TASK OBJECTIVE: Transcribe the entries below exactly, starting with the line that has "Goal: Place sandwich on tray" and stopping after the line that has "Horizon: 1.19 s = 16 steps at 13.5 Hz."; no pictures belong in the copy.

DATA SUPPLIED:

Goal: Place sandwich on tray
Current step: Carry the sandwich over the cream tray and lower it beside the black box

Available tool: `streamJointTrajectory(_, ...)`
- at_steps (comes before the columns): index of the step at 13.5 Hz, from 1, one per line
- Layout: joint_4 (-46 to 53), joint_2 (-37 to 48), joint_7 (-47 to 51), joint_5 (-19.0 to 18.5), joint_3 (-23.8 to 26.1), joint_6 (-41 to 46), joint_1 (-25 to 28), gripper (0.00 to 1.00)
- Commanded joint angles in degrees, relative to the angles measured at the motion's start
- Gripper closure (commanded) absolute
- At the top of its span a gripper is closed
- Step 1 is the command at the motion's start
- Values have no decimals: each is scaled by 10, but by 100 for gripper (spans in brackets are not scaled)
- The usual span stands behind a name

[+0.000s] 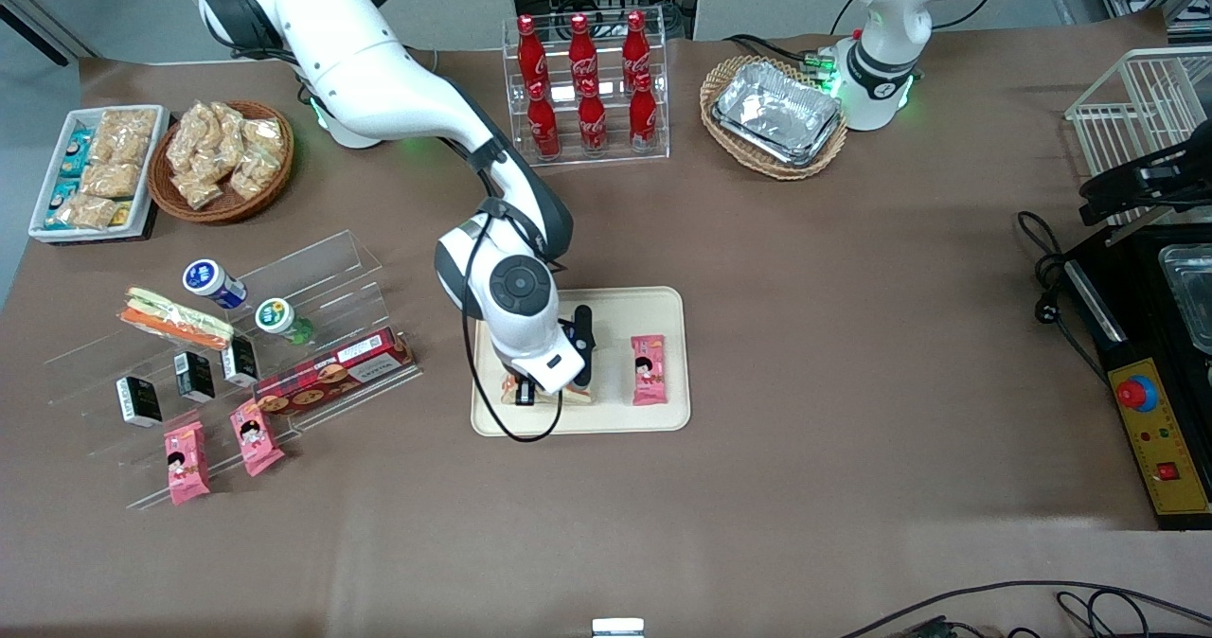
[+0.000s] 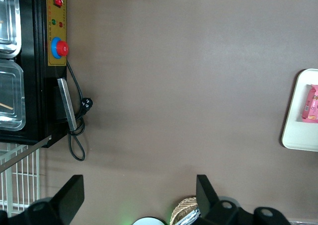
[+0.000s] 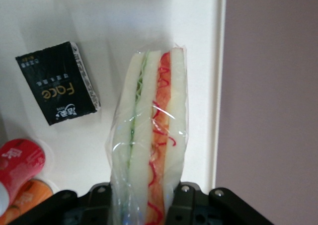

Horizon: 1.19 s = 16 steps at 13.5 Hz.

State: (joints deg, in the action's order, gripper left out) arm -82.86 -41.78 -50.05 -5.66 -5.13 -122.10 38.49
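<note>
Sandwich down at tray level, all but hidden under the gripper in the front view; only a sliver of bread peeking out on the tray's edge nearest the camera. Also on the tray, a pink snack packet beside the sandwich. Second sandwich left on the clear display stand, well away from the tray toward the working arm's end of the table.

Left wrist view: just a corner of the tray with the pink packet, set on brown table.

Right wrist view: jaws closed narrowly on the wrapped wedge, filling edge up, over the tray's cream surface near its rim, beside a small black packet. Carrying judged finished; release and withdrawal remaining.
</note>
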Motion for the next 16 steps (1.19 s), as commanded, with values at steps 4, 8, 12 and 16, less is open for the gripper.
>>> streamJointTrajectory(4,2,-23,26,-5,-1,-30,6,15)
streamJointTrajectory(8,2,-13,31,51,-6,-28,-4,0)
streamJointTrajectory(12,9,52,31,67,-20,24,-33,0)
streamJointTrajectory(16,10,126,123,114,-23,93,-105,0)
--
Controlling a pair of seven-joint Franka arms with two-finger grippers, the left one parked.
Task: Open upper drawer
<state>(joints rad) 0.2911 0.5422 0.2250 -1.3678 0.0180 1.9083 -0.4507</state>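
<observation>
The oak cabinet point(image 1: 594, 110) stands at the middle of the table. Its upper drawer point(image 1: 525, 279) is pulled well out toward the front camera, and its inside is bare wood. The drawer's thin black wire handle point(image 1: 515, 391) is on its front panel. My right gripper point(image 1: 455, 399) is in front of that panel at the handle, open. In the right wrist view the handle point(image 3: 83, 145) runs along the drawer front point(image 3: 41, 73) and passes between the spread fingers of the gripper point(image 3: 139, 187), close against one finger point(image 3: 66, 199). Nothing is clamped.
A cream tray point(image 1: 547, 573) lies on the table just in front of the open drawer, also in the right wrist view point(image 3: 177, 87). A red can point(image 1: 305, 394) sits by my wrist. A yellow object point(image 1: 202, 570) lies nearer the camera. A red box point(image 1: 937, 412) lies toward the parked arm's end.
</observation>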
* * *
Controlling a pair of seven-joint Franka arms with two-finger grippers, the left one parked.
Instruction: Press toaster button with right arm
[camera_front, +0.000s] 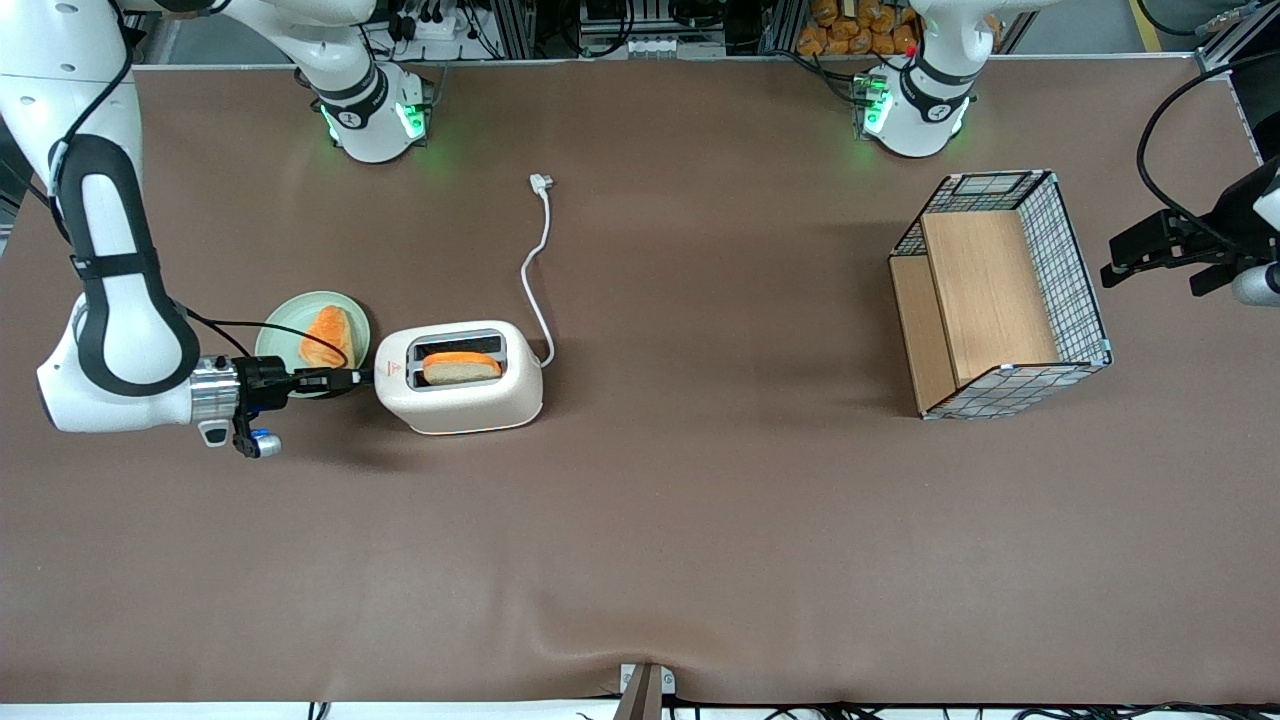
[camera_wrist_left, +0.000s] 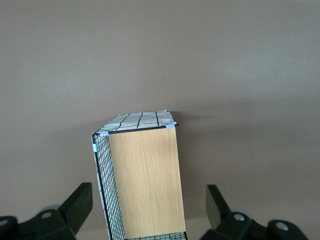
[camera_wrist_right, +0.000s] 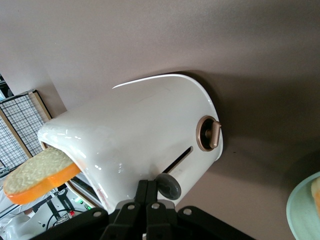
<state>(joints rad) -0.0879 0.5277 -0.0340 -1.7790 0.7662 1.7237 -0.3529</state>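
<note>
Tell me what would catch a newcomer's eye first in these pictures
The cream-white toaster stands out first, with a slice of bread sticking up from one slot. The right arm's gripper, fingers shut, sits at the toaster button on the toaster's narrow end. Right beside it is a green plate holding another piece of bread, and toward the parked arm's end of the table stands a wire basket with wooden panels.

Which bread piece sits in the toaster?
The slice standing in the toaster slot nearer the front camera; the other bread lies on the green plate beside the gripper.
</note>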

RESULT OF THE TASK:
Goal: Place sandwich on tray
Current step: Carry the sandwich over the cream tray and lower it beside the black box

Available tool: `streamJointTrajectory(_, ...)`
- at_steps (comes before the columns): index of the step at 13.5 Hz, from 1, one per line
- Layout: joint_4 (-46 to 53), joint_2 (-37 to 48), joint_7 (-47 to 51), joint_5 (-19.0 to 18.5), joint_3 (-23.8 to 26.1), joint_6 (-41 to 46), joint_1 (-25 to 28), gripper (0.00 to 1.00)
- Commanded joint angles in degrees, relative to the angles measured at the motion's start
- Gripper closure (commanded) absolute
- At the top of its span a gripper is closed
- Step 1 is the command at the motion's start
- Values have no decimals: each is scaled by 10, but by 100 for gripper (spans in brackets are not scaled)
- The usual span stands behind a name

[+0.000s] 
[+0.000s] 
[+0.000s] 

Horizon: 1.19 s = 16 steps at 13.5 Hz.

No more output is required for the exercise.